- **Try it**: Only lines containing "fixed" are wanted from the data below. Copy those lines.
----------------------------------------
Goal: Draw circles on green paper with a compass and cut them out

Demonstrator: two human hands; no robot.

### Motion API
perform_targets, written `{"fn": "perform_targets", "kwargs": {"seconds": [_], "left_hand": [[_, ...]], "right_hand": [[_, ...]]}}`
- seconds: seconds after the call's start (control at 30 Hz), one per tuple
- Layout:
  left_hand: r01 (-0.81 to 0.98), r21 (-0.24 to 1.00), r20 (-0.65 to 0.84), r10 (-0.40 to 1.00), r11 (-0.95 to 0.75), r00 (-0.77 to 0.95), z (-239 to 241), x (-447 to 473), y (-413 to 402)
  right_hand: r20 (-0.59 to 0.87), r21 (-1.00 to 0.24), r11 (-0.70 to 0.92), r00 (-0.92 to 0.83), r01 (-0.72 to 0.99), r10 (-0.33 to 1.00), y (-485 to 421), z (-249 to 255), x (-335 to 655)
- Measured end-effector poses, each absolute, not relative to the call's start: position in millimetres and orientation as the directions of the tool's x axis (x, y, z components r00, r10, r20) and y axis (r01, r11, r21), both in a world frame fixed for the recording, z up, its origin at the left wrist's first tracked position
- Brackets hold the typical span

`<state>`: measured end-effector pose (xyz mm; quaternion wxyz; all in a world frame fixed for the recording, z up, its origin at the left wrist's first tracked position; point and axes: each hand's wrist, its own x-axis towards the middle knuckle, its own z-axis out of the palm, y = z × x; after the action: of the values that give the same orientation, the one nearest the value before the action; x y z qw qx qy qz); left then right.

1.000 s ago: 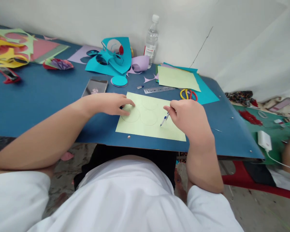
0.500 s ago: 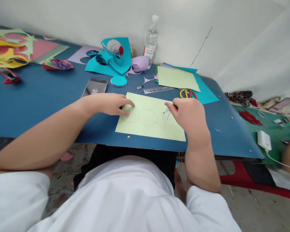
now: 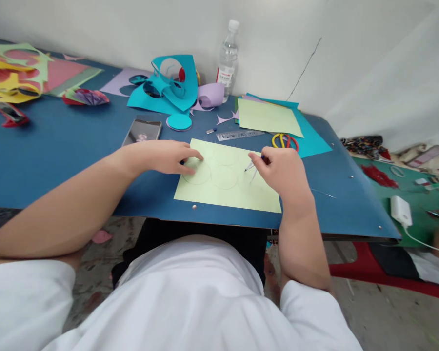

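A pale green paper sheet (image 3: 227,190) with several drawn circles lies near the front edge of the blue table (image 3: 58,146). My left hand (image 3: 164,156) rests flat on the sheet's left part, fingers over a circle. My right hand (image 3: 281,170) is closed around a pen (image 3: 249,166), whose tip points down-left at the sheet's right half. Whether the tip touches the paper is unclear.
A phone (image 3: 142,131), teal paper cut-outs (image 3: 168,87), a teal disc (image 3: 179,122), a water bottle (image 3: 227,61), a ruler (image 3: 240,135), scissors (image 3: 285,141) and stacked paper (image 3: 267,117) lie behind the sheet. Coloured scraps (image 3: 14,73) sit far left. A green table (image 3: 406,185) stands at right.
My right hand has moved up the sheet with the pen, from the lower right area toward its upper right. My left hand has stayed put.
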<state>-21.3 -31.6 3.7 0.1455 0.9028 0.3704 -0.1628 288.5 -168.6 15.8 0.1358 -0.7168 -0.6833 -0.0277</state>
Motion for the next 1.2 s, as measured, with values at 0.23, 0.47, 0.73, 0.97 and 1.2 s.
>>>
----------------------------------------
- **Your solution**:
- Measured end-effector poses, each absolute, not relative to the call's start: position in millimetres and orientation as the directions of the tool's x axis (x, y, z components r00, r10, r20) and y axis (r01, r11, r21), both in a world frame fixed for the recording, z up, its origin at the left wrist's first tracked position
`<state>`: measured end-effector pose (xyz mm; quaternion wxyz; all in a world frame fixed for the recording, z up, its origin at the left wrist's first tracked position; point and axes: each hand's wrist, its own x-axis towards the middle knuckle, its own z-axis out of the palm, y = z × x; after the action: of the values that give the same orientation, the one nearest the value before the action; x y z qw qx qy qz); left then right.

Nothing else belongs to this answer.